BlackBerry has been the subject of a lot of scrutiny over the past few years. What was once a great empire in the mobile industry has become little more than news filler on many occasions as of late. The last time the BlackBerry name really rung strong throughout news and editorials was probably when the BlackBerry Z30, BlackBerry’s first attempt at a phablet, was announced. Since then, most releases could have easily been looked over.
Once you see a once powerful company fall this far, it’s hard to remain optimistic that things will turn around for the better. I know that after BlackBerry 10 struggled to really take off I myself have been less than interested in splurging on a new BlackBerry device. After all, if BlackBerry was too late to jump on the typical “slab” design bandwagon that we see in flagship smartphones these days, how far can they really get at this point? But maybe for BlackBerry, the answer to success wasn’t found by following the herd; maybe they had their key all along, by sticking to the basics: the "classic" BlackBerry design.
A “classic” BlackBerry design in today’s world offers something that most smartphones don’t offer anymore: a physical keyboard. Physical keyboards were practically a necessity when smartphones first started booming, as people just couldn’t completely grasp the concept of being able to type without physical keys being present. Virtual keyboards were a risky jump, and physical keyboards offered a familiar comfort. As time went on and more people grew to love the versatility and speed that virtual keyboards brought (not only in response time, but also due to third party keyboards like Swype, Minuum, Fleksy, etc.) people started to lose interest in their physical keyboards. Physical keyboards are, in a sense, the training wheels to the modern-day smartphone.
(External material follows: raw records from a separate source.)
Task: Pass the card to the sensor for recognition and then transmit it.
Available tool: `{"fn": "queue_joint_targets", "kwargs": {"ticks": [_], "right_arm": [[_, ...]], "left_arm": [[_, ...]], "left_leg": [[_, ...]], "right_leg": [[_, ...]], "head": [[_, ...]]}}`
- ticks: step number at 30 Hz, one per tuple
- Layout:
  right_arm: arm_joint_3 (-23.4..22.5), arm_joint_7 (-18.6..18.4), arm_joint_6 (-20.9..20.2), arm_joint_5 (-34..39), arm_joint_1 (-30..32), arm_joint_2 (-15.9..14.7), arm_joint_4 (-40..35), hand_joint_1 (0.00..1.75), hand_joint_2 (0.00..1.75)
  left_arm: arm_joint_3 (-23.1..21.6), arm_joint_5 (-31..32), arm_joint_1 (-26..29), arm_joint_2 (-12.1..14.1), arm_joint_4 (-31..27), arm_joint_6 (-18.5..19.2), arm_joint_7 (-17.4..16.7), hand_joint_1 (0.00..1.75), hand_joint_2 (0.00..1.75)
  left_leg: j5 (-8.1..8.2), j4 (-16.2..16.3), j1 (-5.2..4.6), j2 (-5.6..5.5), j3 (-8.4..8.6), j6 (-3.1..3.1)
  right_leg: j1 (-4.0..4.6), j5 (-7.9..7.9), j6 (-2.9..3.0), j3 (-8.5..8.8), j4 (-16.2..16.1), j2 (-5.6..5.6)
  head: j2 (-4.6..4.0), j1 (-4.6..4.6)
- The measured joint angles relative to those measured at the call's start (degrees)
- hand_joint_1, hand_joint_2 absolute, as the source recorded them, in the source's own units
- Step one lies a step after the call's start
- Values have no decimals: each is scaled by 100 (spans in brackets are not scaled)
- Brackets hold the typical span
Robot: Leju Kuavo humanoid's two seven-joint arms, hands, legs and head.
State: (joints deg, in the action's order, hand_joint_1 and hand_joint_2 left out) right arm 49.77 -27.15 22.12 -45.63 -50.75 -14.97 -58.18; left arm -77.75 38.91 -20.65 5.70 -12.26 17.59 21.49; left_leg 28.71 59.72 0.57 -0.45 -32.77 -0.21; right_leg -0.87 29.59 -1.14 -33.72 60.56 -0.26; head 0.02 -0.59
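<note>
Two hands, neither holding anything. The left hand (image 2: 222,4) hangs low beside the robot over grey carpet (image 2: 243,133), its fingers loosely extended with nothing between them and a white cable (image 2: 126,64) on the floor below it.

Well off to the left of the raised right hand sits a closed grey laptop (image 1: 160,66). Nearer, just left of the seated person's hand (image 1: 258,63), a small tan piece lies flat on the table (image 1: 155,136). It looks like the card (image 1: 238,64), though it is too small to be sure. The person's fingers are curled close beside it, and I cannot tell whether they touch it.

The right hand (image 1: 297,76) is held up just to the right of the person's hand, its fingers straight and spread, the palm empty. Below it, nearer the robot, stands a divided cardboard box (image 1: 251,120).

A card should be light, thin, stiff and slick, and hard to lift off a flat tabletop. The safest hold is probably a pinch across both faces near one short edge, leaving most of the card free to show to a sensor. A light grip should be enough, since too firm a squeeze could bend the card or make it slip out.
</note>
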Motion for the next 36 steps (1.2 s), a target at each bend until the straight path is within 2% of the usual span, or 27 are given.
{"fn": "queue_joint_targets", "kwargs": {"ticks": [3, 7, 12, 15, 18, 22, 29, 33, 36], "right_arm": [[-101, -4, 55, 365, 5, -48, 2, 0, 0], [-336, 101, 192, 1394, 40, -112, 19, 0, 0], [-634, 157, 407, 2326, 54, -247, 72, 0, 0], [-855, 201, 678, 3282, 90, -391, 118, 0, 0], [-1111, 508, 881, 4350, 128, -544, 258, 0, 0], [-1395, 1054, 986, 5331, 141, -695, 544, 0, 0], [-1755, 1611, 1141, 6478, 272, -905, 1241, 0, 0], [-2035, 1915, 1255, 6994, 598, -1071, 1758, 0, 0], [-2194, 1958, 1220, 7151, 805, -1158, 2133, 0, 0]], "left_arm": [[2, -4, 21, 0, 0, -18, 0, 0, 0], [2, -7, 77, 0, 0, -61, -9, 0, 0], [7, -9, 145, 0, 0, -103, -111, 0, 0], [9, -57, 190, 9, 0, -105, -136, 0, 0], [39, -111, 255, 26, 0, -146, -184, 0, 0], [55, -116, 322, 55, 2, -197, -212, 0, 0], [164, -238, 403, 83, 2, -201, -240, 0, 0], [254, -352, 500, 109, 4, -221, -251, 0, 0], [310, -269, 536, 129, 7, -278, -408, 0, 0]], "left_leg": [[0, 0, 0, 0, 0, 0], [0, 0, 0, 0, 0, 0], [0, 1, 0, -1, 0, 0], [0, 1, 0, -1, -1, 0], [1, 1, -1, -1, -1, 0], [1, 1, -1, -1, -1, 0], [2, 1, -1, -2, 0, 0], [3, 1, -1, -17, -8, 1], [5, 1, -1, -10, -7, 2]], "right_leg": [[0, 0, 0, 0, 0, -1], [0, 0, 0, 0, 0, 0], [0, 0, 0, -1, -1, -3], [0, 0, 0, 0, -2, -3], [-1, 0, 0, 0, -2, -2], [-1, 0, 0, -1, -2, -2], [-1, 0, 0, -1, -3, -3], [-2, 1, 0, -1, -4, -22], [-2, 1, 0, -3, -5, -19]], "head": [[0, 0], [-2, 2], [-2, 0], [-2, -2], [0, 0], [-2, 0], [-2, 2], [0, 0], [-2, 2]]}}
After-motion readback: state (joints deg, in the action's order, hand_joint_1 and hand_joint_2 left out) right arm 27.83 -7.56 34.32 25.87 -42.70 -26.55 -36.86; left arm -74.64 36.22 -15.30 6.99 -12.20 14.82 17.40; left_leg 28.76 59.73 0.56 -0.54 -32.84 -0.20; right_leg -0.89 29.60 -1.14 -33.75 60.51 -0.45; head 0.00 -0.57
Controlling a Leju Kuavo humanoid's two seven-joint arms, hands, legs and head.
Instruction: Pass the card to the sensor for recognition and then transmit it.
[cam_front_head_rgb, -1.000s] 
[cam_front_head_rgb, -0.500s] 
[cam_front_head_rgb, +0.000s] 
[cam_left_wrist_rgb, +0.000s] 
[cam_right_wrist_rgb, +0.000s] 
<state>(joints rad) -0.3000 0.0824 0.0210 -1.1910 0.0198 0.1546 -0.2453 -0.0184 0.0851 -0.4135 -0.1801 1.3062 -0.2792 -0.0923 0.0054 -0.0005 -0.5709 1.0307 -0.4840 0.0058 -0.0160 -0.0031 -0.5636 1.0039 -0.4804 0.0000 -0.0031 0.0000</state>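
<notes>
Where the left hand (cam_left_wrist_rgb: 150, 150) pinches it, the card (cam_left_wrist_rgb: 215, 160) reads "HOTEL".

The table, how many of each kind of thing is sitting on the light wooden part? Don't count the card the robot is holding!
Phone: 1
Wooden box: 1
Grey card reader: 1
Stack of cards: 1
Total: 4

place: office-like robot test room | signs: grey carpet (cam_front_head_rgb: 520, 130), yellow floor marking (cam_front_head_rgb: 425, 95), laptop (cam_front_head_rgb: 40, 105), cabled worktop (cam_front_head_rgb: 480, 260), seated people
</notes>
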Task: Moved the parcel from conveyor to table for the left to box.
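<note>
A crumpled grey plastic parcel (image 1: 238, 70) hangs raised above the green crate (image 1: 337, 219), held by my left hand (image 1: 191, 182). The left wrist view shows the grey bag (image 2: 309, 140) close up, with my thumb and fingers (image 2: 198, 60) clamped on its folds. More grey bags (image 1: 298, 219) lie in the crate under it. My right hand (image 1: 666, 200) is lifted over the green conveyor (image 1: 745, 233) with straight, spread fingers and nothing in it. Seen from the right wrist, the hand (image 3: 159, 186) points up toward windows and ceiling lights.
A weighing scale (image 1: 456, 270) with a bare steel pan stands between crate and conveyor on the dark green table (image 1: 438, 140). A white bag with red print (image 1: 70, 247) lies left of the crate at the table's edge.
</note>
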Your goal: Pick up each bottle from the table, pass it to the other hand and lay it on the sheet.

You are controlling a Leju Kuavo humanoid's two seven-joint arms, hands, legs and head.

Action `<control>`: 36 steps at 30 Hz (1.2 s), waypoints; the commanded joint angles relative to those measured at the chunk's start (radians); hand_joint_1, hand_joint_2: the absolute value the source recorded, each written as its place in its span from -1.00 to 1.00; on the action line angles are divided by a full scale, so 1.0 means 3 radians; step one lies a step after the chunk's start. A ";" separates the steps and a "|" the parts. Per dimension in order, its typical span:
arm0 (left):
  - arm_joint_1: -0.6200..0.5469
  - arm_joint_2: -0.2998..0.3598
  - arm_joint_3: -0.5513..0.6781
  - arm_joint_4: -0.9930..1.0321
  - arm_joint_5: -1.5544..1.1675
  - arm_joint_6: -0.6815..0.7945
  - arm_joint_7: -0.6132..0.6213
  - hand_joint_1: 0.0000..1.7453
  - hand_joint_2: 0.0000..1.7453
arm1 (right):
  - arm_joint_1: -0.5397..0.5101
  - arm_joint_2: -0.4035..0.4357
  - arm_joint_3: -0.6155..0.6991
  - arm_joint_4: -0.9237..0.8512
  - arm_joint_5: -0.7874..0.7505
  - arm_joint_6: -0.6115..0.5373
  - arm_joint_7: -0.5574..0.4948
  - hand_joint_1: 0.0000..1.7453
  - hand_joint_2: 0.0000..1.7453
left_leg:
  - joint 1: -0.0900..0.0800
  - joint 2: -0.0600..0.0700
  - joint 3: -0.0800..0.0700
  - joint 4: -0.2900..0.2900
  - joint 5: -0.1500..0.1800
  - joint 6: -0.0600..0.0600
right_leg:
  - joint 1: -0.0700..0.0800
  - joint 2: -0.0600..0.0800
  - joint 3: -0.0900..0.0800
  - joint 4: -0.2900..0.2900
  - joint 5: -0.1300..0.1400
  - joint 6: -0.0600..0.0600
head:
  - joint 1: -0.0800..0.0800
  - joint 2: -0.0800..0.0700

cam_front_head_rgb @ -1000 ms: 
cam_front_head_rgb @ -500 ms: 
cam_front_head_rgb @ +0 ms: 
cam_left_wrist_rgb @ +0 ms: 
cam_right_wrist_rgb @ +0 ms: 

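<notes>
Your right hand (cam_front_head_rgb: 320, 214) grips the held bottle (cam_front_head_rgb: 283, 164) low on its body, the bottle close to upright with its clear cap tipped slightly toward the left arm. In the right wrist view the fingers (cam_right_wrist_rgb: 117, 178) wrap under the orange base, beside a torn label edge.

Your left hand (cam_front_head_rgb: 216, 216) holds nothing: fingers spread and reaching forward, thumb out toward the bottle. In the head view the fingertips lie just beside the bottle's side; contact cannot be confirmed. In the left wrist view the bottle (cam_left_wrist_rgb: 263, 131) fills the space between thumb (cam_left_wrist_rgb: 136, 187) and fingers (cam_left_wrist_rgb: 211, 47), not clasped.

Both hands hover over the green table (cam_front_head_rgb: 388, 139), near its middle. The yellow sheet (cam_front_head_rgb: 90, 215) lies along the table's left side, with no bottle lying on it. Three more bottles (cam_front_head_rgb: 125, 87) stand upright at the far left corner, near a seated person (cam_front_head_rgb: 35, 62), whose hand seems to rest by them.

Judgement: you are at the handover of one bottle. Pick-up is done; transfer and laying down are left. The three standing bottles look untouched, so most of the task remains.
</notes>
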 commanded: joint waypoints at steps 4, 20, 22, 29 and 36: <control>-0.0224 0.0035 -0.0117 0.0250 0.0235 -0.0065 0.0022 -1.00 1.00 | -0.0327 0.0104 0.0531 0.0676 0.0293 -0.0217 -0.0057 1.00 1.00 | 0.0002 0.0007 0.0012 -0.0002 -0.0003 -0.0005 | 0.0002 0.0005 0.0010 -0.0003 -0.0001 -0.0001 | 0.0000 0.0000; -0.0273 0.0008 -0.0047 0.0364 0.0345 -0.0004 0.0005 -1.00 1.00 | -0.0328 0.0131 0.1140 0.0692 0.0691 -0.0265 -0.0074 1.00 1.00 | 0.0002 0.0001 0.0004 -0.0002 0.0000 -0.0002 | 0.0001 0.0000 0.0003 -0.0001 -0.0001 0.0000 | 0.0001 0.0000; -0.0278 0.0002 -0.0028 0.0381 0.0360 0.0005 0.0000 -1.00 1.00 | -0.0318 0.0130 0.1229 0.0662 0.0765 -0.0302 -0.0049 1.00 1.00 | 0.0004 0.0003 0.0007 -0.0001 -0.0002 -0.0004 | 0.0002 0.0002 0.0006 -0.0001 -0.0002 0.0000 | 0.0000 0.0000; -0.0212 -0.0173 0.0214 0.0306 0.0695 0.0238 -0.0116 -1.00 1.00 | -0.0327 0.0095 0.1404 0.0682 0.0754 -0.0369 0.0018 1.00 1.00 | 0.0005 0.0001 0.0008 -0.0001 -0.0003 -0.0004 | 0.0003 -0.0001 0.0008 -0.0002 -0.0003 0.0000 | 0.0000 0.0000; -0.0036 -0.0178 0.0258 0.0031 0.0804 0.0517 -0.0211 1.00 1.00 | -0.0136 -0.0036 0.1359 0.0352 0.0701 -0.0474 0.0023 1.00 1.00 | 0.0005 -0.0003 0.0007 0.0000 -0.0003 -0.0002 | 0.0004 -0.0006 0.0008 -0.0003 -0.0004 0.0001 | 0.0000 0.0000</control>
But not for everybody. For many, physical keyboards still remain a comfort. I’ll admit that I even have my days where I find myself missing the physical click. Even haptic feedback (the tiny vibration that many smartphones send off when a virtual key is pressed) doesn’t do the trick. There is something satisfying about pressing down on an actual key and feeling that tiny click. Maybe it’s a sensory thing, I don’t know; I just know that I miss it sometimes.
It’s a feature that is often overlooked, but BlackBerry has been dedicated to it for years. Even when BlackBerry introduced the new gesture-based BlackBerry 10 software, one of the first BlackBerry 10 devices, the BlackBerry Q10, took on that same, nearly-traditional BlackBerry form. It was a welcome constant for people who were nervous that BlackBerry would abandon its roots in favor of what seemed to be more profitable form factors. That being said, none of the BlackBerry 10 devices did phenomenally.
That was then, this is now. BlackBerry seems more keen on sticking to the physical keyboard with their newer devices, the BlackBerry Passport and the BlackBerry Classic (the BlackBerry Z3 is the physical keyboard-less model). But can either of these devices, which both dote on the designs of BlackBerry’s past, bring back the attention that BlackBerry needs to stick around? They say that history has a way of repeating itself, so perhaps with such an emphasis on what made BlackBerry such a big deal in the first place, they’ll be able to retain or bring back more BlackBerry users. Honestly, as long as the specs are decent enough and the price isn’t too outrageous, I wouldn’t be opposed to picking up a BlackBerry Classic. With BlackBerry 10’s ability to work with many of Android’s own applications, the “lack of applications” issue is not as imperative of a problem. However, given that the option to download Android applications on a BlackBerry 10 device isn’t a super well-known feature (and also not that easy of a concept to grasp) it really depends on how well the mass public responds to this recycled design.
I would say that it’s possible for BlackBerry to pick up more users with the BlackBerry Classic and the BlackBerry Passport, but I don’t think it will bring people in droves. I think the days of BlackBerry’s super empire are long gone at this point, and until I see some hard evidence in the future of some crazy super innovative changes, I don’t see that changing too much anytime soon.